L'équipe autour de Klaus-Robert Müller et Wojciech Samek a également découvert des stratégies "Clever Hans" similaires dans divers systèmes d'IA. Par exemple, un système d'IA qui a remporté plusieurs concours internationaux de classification d'images il y a quelques années a poursuivi une stratégie qui peut être considérée comme naïve d'un point de vue humain. Il classait les images principalement sur la base du contexte. Les images ont été attribuées à la catégorie "navire" lorsqu'il y avait beaucoup d'eau dans l'image. D'autres images ont été classées comme "train" si des rails étaient présents. D'autres images ont été attribuées à la catégorie correcte par leur filigrane de copyright. La vraie tâche, à savoir détecter les concepts de navires ou de trains, n'a donc pas été résolu par ce système d'IA, même s'il a en effet classé correctement la majorité des images.

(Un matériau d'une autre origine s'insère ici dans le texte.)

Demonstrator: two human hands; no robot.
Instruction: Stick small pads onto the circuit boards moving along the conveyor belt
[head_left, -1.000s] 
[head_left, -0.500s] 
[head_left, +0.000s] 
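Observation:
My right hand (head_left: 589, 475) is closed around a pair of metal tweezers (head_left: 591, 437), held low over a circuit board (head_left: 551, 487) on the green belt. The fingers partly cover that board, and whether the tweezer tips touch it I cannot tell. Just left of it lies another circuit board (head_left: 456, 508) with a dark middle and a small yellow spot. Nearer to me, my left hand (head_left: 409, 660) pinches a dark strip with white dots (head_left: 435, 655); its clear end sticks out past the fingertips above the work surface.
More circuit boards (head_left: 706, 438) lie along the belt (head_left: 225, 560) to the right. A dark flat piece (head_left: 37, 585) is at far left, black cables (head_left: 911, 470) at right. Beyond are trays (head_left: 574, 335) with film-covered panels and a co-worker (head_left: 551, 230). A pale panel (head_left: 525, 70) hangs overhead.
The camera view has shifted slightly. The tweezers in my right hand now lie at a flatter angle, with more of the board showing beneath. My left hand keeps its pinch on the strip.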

Les chercheurs ont également pu trouver ces types de stratégies de résolution de problèmes défectueuses dans certains des algorithmes d'IA de pointe, les soi-disant réseaux de neurones profonds – des algorithmes qui avaient été considérés comme immunisés contre de telles défaillances. Ces réseaux ont basé leurs décisions de classification en partie sur des artefacts créés lors de la préparation des images et n'ont rien à voir avec le contenu réel de l'image.
"De tels systèmes d'IA ne sont pas utiles dans la pratique. Leur utilisation dans le diagnostic médical ou dans des zones critiques pour la sécurité entraînerait même d'énormes dangers, " a déclaré Klaus-Robert Müller. " Il est tout à fait concevable qu'environ la moitié des systèmes d'IA actuellement utilisés reposent implicitement ou explicitement sur de telles stratégies Clever Hans. Il est temps de vérifier systématiquement cela afin que des systèmes d'IA sécurisés puissent être développés."
Avec leur nouvelle technologie, les chercheurs ont également identifié des systèmes d'IA qui ont appris de manière inattendue des stratégies "intelligentes". Les exemples incluent les systèmes qui ont appris à jouer aux jeux Atari Breakout et Pinball. "Ici, l'IA a bien compris le concept du jeu, et trouvé un moyen intelligent de collecter beaucoup de points de manière ciblée et à faible risque. Le système intervient même parfois d'une manière qu'un vrai joueur ne ferait pas, ", a déclaré Wojciech Samek.
"Au-delà de la compréhension des stratégies d'IA, notre travail établit l'utilisabilité de l'IA explicable pour la conception itérative d'ensembles de données, à savoir pour supprimer des artefacts dans un ensemble de données qui amèneraient une IA à apprendre des stratégies erronées, ainsi que d'aider à décider quels exemples non étiquetés doivent être annotés et ajoutés afin que les défaillances d'un système d'IA puissent être réduites, " a déclaré le professeur adjoint SUTD Alexander Binder.
"Notre technologie automatisée est open source et accessible à tous les scientifiques. Nous considérons notre travail comme une première étape importante pour rendre les systèmes d'IA plus robustes, explicable et sécurisé à l'avenir, et d'autres devront suivre. Il s'agit d'un préalable indispensable à l'utilisation généralisée de l'IA, " a déclaré Klaus-Robert Müller.